REQUIREMENT: A word-for-word copy of the entries, with the images left out, is what you should write.

START LISTED RECORDS

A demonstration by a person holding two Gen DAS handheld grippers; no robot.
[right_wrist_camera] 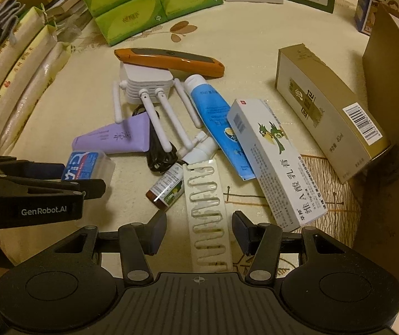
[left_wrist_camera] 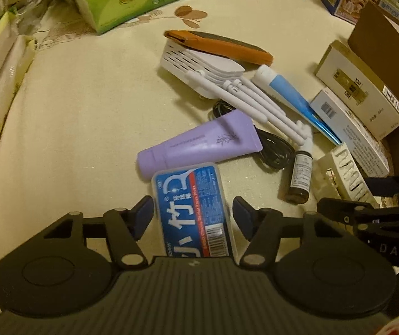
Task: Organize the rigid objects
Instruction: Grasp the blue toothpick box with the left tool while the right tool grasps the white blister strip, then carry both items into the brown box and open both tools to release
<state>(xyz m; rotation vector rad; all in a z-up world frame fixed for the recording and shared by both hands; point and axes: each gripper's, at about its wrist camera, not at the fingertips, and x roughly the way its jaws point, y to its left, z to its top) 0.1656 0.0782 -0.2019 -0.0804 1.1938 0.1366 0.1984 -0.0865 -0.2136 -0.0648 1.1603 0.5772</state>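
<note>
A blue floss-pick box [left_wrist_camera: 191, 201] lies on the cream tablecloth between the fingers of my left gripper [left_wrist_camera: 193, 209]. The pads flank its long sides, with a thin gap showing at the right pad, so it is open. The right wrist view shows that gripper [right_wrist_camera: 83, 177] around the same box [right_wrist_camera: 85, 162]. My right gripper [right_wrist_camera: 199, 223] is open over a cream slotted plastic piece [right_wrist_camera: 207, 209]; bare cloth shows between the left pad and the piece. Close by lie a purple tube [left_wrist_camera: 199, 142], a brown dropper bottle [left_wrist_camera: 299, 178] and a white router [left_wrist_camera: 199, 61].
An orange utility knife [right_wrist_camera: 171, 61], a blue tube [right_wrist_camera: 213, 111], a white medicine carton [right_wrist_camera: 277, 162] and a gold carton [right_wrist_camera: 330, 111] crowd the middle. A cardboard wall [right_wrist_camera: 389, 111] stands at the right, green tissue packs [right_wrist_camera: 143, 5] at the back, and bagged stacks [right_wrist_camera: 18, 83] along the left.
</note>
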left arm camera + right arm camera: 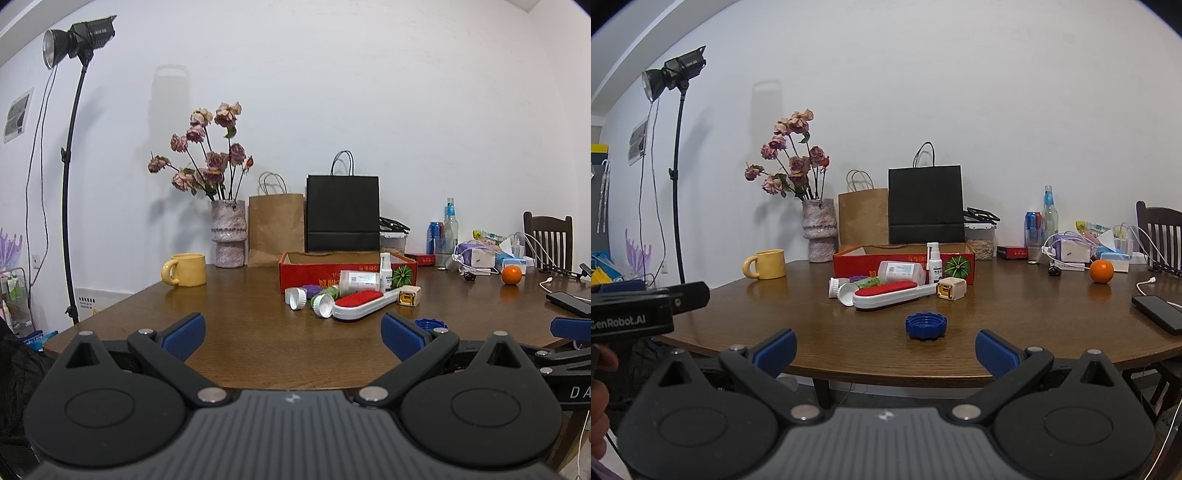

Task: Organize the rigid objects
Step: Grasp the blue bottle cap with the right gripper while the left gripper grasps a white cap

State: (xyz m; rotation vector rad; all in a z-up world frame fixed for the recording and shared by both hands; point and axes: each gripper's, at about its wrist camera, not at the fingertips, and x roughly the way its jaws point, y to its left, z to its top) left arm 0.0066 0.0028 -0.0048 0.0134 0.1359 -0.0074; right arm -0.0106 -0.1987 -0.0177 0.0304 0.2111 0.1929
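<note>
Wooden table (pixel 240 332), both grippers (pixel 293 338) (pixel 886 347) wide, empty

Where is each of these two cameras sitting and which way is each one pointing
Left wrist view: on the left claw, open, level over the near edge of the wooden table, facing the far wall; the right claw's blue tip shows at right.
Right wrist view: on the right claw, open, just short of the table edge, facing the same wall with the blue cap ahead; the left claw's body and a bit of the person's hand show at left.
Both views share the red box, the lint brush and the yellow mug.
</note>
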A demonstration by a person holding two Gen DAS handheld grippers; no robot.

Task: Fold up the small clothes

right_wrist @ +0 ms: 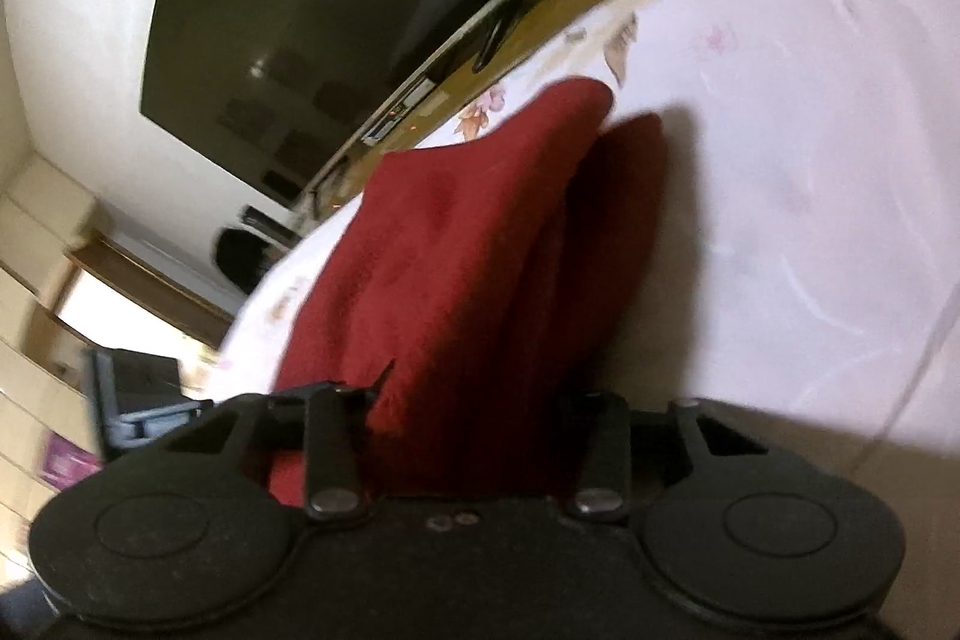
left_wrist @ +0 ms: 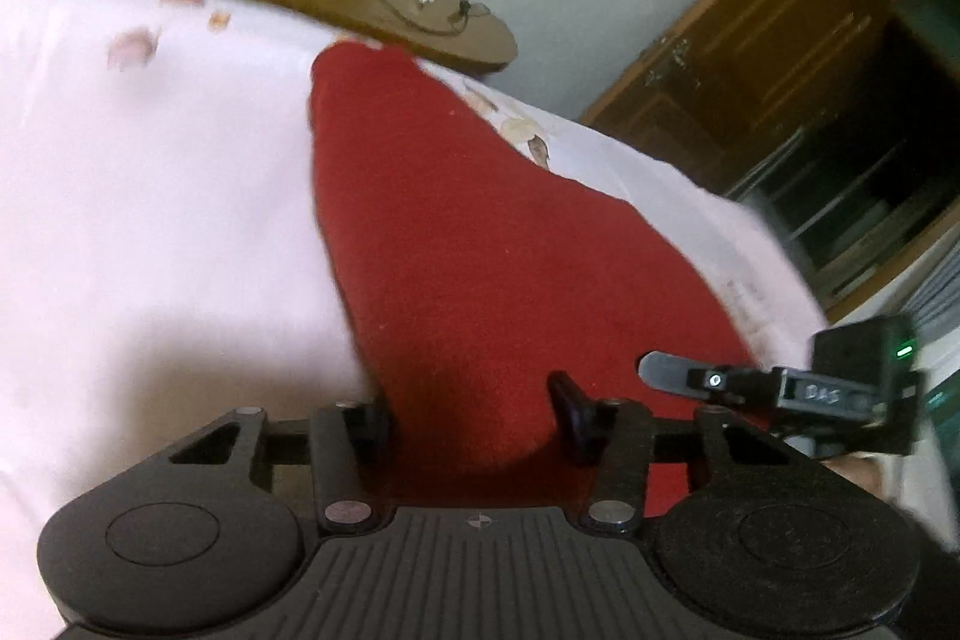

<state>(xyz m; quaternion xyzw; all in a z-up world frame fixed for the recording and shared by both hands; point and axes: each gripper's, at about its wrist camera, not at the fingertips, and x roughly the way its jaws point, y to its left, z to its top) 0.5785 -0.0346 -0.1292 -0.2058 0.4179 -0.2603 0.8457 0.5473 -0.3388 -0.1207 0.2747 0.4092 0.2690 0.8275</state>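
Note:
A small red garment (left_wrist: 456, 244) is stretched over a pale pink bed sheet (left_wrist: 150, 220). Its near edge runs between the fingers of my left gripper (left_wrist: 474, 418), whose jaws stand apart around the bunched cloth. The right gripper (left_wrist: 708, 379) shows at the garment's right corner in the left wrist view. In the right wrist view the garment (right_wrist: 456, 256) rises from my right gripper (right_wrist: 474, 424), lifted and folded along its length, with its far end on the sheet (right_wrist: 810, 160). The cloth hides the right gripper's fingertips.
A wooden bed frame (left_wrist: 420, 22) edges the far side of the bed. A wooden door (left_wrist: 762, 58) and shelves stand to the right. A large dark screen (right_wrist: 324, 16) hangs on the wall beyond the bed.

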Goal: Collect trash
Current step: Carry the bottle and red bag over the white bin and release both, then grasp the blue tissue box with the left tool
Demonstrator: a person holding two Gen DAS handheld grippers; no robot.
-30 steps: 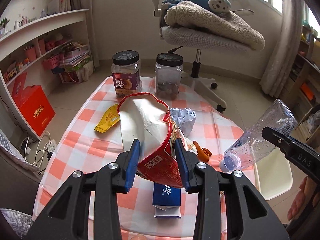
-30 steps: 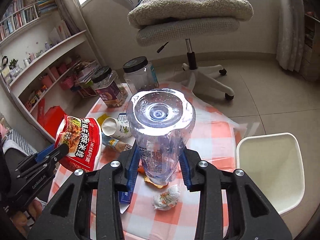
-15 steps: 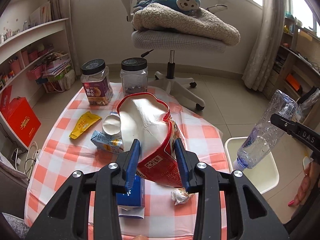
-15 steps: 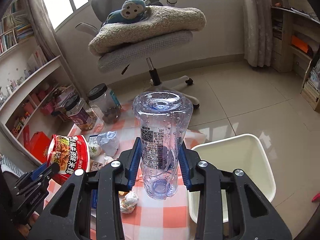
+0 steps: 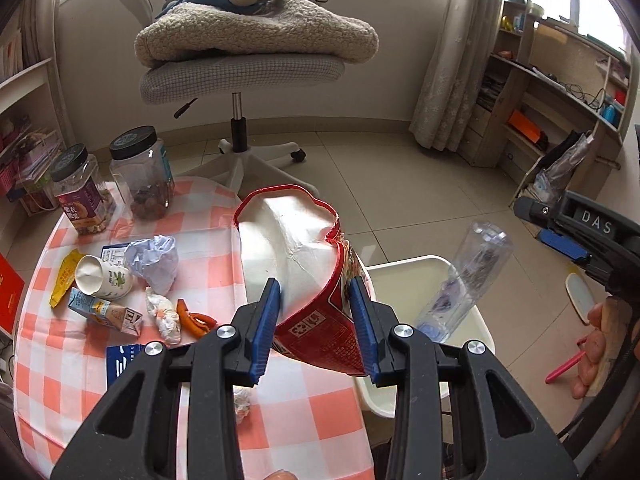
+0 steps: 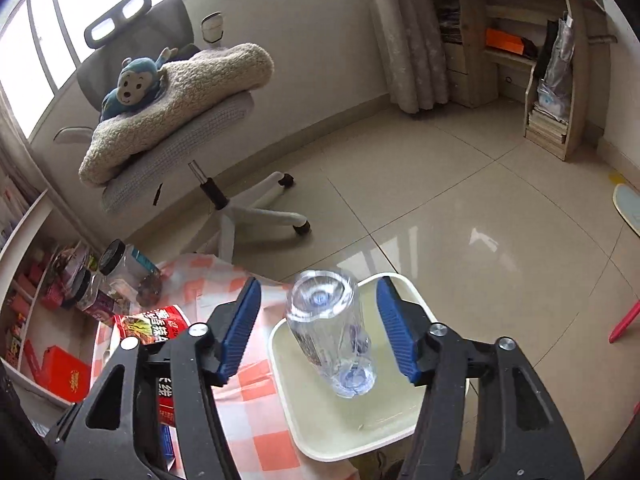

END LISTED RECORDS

REPLY:
A demonstration by a person holding two Gen DAS handheld grippers; no robot.
[right_wrist_camera] 
[left_wrist_camera] 
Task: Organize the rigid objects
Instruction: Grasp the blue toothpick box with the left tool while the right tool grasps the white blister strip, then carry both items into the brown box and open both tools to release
<state>(xyz m; rotation vector rad; all in a z-up world frame fixed for the recording and shared by both hands; point and axes: each gripper's, at about its wrist camera, not at the fingertips, and x roughly the way its jaws point, y to its left, z to its top) 0.1656 0.0782 -0.2019 -0.0804 1.1938 0.1366 0.1984 -0.0865 -0.2136 -0.0648 1.1603 0.5772</state>
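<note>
A blue floss-pick box [left_wrist_camera: 191, 201] lies on the cream tablecloth between the fingers of my left gripper [left_wrist_camera: 193, 209]. The pads flank its long sides, with a thin gap showing at the right pad, so it is open. The right wrist view shows that gripper [right_wrist_camera: 83, 177] around the same box [right_wrist_camera: 85, 162]. My right gripper [right_wrist_camera: 199, 223] is open over a cream slotted plastic piece [right_wrist_camera: 207, 209]; bare cloth shows between the left pad and the piece. Close by lie a purple tube [left_wrist_camera: 199, 142], a brown dropper bottle [left_wrist_camera: 299, 178] and a white router [left_wrist_camera: 199, 61].
An orange utility knife [right_wrist_camera: 171, 61], a blue tube [right_wrist_camera: 213, 111], a white medicine carton [right_wrist_camera: 277, 162] and a gold carton [right_wrist_camera: 330, 111] crowd the middle. A cardboard wall [right_wrist_camera: 389, 111] stands at the right, green tissue packs [right_wrist_camera: 143, 5] at the back, and bagged stacks [right_wrist_camera: 18, 83] along the left.
</note>
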left arm camera + right arm camera: 

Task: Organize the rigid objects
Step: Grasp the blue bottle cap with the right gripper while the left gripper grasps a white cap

State: (xyz m; rotation vector rad; all in a z-up world frame fixed for the recording and shared by both hands; point and axes: each gripper's, at about its wrist camera, not at the fingertips, and x roughly the way its jaws point, y to its left, z to its top) left arm 0.0066 0.0028 -0.0048 0.0134 0.1359 -0.0074; right arm -0.0106 -0.1987 -0.0177 0.0304 0.2111 0.1929
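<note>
Wooden table (pixel 240 332), both grippers (pixel 293 338) (pixel 886 347) wide, empty

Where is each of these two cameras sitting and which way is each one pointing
Left wrist view: on the left claw, open, level over the near edge of the wooden table, facing the far wall; the right claw's blue tip shows at right.
Right wrist view: on the right claw, open, just short of the table edge, facing the same wall with the blue cap ahead; the left claw's body and a bit of the person's hand show at left.
Both views share the red box, the lint brush and the yellow mug.
</note>
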A demonstration by a person holding two Gen DAS handheld grippers; no robot.

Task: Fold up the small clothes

right_wrist @ +0 ms: 
left_wrist @ +0 ms: 

<state>(xyz m; quaternion xyzw; all in a z-up world frame fixed for the recording and shared by both hands; point and axes: each gripper's, at about its wrist camera, not at the fingertips, and x roughly the way its jaws point, y to its left, z to its top) 0.5785 -0.0346 -0.1292 -0.2058 0.4179 -0.2603 0.8457 0.5473 -0.3388 -0.1207 0.2747 0.4092 0.2690 0.8275</state>
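Note:
A small red garment (left_wrist: 456, 244) is stretched over a pale pink bed sheet (left_wrist: 150, 220). Its near edge runs between the fingers of my left gripper (left_wrist: 474, 418), whose jaws stand apart around the bunched cloth. The right gripper (left_wrist: 708, 379) shows at the garment's right corner in the left wrist view. In the right wrist view the garment (right_wrist: 456, 256) rises from my right gripper (right_wrist: 474, 424), lifted and folded along its length, with its far end on the sheet (right_wrist: 810, 160). The cloth hides the right gripper's fingertips.
A wooden bed frame (left_wrist: 420, 22) edges the far side of the bed. A wooden door (left_wrist: 762, 58) and shelves stand to the right. A large dark screen (right_wrist: 324, 16) hangs on the wall beyond the bed.
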
Goal: Collect trash
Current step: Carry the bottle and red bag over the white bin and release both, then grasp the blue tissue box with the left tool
Demonstrator: a person holding two Gen DAS handheld grippers; no robot.
-30 steps: 
-30 steps: 
-15 steps: 
-15 steps: 
+0 steps: 
+0 steps: 

Nothing remains open in this exercise.